DavidJelle, president of the Securities Investors Association of Singapore,also reminded investors to do their homework.“While regulators will review a company’s financial position and governance levels when it is listed, investors must still pay attention to the company’s announcements and performance, and actively attend general meetings.“
With this series of reforms in place, Singapore is building an efficient, open and transparent capital market environment through systemic reforms. This is undoubtedly a major boon for innovative Southeast Asian companies and regional unicorns wishing to access international capital markets.

Photo credit: United Morning Post
Conclusion:
The series of reforms to Singapore’s capital market are not simply a matter of tweaking the rules, but of fundamentally reshaping its competitiveness as an Asian financial center.
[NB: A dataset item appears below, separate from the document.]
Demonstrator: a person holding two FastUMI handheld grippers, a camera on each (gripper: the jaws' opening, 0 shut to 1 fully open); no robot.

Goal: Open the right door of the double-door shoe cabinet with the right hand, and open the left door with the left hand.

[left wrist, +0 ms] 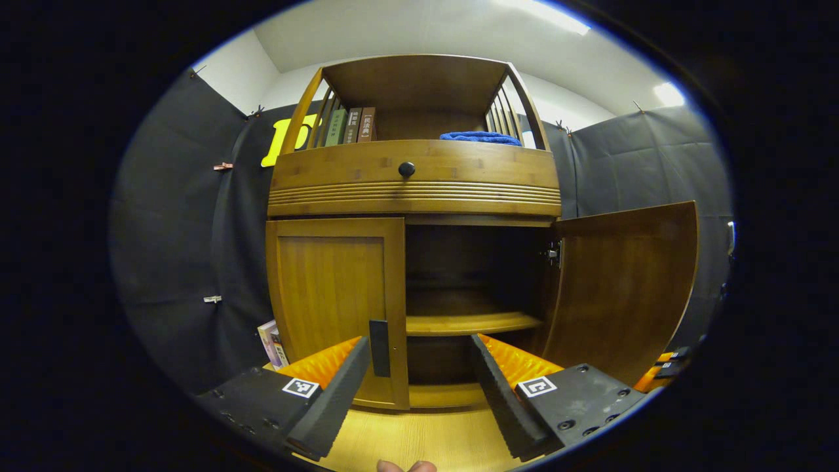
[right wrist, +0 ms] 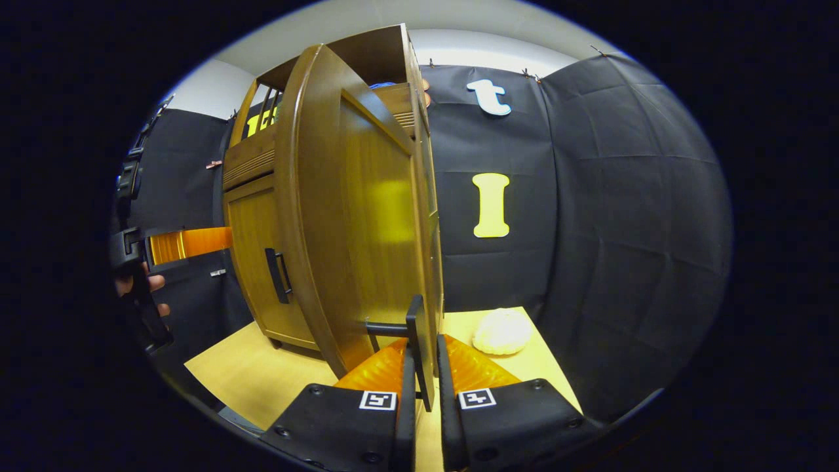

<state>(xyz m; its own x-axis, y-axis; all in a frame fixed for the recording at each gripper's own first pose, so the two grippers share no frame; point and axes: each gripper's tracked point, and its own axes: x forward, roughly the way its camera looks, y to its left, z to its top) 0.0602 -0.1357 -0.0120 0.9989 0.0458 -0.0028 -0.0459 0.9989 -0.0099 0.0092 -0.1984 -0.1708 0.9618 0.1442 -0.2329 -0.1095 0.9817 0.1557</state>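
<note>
A pale wood-grain desk [left wrist: 419, 436] carries the shoe cabinet [left wrist: 414, 177], hemmed in by creased black cloth walls under a white ceiling. The cabinet is warm, glossy bamboo-toned wood with a ribbed band, a round dark knob [left wrist: 406, 169] and an open top shelf holding upright books [left wrist: 352, 125] and a folded blue cloth [left wrist: 480, 137]. Its right door [left wrist: 623, 288] stands swung wide, baring dark inner shelves; the left door [left wrist: 335, 295] sits closed, its slim dark handle [left wrist: 379, 347] between the spread fingers of the left hand-held gripper [left wrist: 419, 387]. The right hand-held gripper [right wrist: 421, 400] is clamped on the right door's handle [right wrist: 417, 341]. A lumpy cream-white object [right wrist: 501, 331] lies on the desk by the wall.
</note>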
The lowering of the profitability threshold has opened up listing possibilities for emerging companies, the simplification of rules for home offices has brought in fresh water to the market, and the improvement in global rankings is proof that the reforms have begun to bear fruit.
For Chinese companies seeking to internationalize, and for high net worth individuals planning to set up family offices, Singapore is showing renewed appeal.
*References from the new homeMAS,SGX,EDB, United Morning Post, Bloomberg, comprehensive news reports collated, reproduced with attribution, infringement and deletion of contact.